G. Constitutionality of Lethal Injection
Appellant claims that Florida's current lethal injection method of execution constitutes cruel and unusual punishment and its use would deprive him of his constitutional rights of due process and equal protection in violation of the Eighth and Fourteenth Amendments to the United States Constitution and corresponding sections of the Florida Constitution. Specifically, he contends that Florida's present lethal injection procedures create an unconstitutional risk of unnecessary and wanton infliction of pain and cites as evidence the 2006 execution of Angel Diaz. Allred's mere reference to the Diaz execution in contesting the present protocol for execution by lethal injection, however, does not satisfy his “heavy burden” to show “a substantial risk of serious harm, an objectively intolerable risk of harm that prevents prison officials from pleading that they were subjectively blameless for purposes of the Eighth Amendment.” Howell v. State, 133 So.3d 511, 517 (Fla.) (quoting Pardo v. State, 108 So.3d 558, 562 (Fla.2012)), cert. denied, 134 S.Ct. 1276 (2014). See Butler v. State, 100 So.3d 638, 670–71 (Fla.2012) (“Here, [the Appellant's] only factual basis for challenging Florida lethal injection protocol—the execution of Angel Diaz—has previously been considered and rejected by this Court.”). This Court previously has rejected similar challenges to Florida's lethal injection protocol. See, e.g., Chavez v. State, 132 So.3d 826 (Fla.) (rejecting Eighth Amendment challenge to lethal injection drug protocol as “completely speculative”), cert. denied, 134 S.Ct. 1156 (2014); Muhammad v. State, 132 So.3d 176, 197 (Fla.2013) (denying relief because appellant failed to establish use of current three-drug lethal injection protocol risked violating the Eighth Amendment). Accordingly, we affirm the postconviction court's denial of relief on this claim.
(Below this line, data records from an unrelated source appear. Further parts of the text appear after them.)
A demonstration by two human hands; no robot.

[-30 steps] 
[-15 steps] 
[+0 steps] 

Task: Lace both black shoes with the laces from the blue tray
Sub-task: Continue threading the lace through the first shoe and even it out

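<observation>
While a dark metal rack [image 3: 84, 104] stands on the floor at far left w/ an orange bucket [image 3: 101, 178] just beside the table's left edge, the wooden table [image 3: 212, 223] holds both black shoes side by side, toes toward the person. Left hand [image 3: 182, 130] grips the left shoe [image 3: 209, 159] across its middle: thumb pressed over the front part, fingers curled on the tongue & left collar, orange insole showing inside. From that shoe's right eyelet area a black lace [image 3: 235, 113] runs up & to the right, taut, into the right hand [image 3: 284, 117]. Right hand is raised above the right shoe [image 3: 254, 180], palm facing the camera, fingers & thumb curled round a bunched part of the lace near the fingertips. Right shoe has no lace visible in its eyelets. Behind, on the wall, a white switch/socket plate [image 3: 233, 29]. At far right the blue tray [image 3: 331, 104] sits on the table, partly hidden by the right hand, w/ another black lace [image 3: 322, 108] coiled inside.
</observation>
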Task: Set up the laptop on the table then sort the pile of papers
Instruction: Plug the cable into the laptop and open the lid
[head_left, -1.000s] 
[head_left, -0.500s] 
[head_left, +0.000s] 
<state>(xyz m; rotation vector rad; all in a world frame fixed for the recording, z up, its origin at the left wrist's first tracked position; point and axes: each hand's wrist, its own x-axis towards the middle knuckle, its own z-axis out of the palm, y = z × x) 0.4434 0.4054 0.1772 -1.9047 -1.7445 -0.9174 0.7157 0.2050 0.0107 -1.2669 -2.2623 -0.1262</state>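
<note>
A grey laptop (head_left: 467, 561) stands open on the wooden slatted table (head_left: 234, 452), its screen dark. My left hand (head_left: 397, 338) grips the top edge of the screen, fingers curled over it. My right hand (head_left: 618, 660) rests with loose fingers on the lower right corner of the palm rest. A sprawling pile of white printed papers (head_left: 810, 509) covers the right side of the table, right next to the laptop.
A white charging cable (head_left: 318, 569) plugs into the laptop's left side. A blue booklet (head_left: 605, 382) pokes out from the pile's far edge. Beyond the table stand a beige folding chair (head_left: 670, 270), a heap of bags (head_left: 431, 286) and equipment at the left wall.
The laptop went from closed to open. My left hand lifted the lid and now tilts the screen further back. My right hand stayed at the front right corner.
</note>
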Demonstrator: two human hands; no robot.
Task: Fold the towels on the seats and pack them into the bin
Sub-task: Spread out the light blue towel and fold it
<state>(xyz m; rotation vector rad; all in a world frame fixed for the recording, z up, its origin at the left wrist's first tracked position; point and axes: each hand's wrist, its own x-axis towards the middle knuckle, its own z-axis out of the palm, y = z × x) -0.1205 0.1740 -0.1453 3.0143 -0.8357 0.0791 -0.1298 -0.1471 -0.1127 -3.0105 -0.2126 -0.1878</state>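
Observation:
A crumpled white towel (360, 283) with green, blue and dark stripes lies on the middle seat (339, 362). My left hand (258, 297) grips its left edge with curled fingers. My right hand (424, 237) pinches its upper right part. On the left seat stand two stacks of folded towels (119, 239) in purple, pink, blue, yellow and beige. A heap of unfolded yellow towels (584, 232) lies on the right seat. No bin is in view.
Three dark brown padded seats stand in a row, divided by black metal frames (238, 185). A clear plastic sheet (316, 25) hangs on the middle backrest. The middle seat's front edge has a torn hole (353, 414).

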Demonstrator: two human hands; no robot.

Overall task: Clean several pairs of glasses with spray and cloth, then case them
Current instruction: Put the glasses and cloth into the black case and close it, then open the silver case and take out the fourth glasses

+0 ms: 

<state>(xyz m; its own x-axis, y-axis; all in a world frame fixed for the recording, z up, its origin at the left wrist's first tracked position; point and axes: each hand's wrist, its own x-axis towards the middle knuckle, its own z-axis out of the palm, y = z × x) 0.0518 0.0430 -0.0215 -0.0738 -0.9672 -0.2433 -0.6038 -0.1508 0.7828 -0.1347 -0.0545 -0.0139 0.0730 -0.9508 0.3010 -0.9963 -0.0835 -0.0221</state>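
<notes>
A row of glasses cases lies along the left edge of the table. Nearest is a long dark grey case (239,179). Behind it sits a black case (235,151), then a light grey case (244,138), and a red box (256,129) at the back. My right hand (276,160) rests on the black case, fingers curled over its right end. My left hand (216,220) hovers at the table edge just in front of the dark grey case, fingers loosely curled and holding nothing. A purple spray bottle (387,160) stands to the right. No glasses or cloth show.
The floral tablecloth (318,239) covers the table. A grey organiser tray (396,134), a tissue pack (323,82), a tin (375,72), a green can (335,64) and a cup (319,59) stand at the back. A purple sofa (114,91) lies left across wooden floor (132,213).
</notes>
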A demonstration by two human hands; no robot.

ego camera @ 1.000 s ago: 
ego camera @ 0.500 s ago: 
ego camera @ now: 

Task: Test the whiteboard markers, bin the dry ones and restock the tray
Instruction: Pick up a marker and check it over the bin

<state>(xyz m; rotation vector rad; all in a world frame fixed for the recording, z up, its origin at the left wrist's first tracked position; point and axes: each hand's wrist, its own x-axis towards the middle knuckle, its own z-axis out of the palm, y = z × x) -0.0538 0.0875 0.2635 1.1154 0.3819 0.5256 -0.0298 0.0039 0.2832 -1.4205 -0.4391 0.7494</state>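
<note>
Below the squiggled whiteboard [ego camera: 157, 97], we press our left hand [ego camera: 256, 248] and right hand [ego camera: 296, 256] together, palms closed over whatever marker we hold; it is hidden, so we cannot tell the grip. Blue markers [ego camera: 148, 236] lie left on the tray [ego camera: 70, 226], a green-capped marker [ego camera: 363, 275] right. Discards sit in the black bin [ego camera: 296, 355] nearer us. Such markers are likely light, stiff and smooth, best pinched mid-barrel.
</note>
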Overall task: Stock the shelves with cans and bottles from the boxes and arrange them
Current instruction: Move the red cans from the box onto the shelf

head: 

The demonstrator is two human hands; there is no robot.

H. Execution Team Prohibition
Appellant contends that section 945.10, Florida Statutes, which prevents a defendant from knowing the identities of his executioners, is unconstitutional. We have previously found this claim and similar challenges to this statutory provision to be meritless. Darling v. State, 45 So.3d 444, 448 (Fla.2010) (“[T]his Court has consistently rejected similar claims on the merits.”); accord Turner v. State, 143 So.3d 408, 419 (Fla.2014). Moreover, as this Court pointed out in Darling, “as of this date the Governor has not signed a death warrant for [Allred]; thus, even if ordered to do so, the Department of Corrections could not state with any certainty who [Allred's] eventual executioners will be.” 45 So.3d at 448. Accordingly, we affirm the denial of this claim.
Having considered the issues raised by Appellant in this appeal from the denial of Appellant's motion for postconviction relief, we affirm the postconviction court's order for the reasons explained above.
It is so ordered.
LABARGA, C.J., and PARIENTE, LEWIS, QUINCE, CANADY, POLSTON, and PERRY, JJ., concur.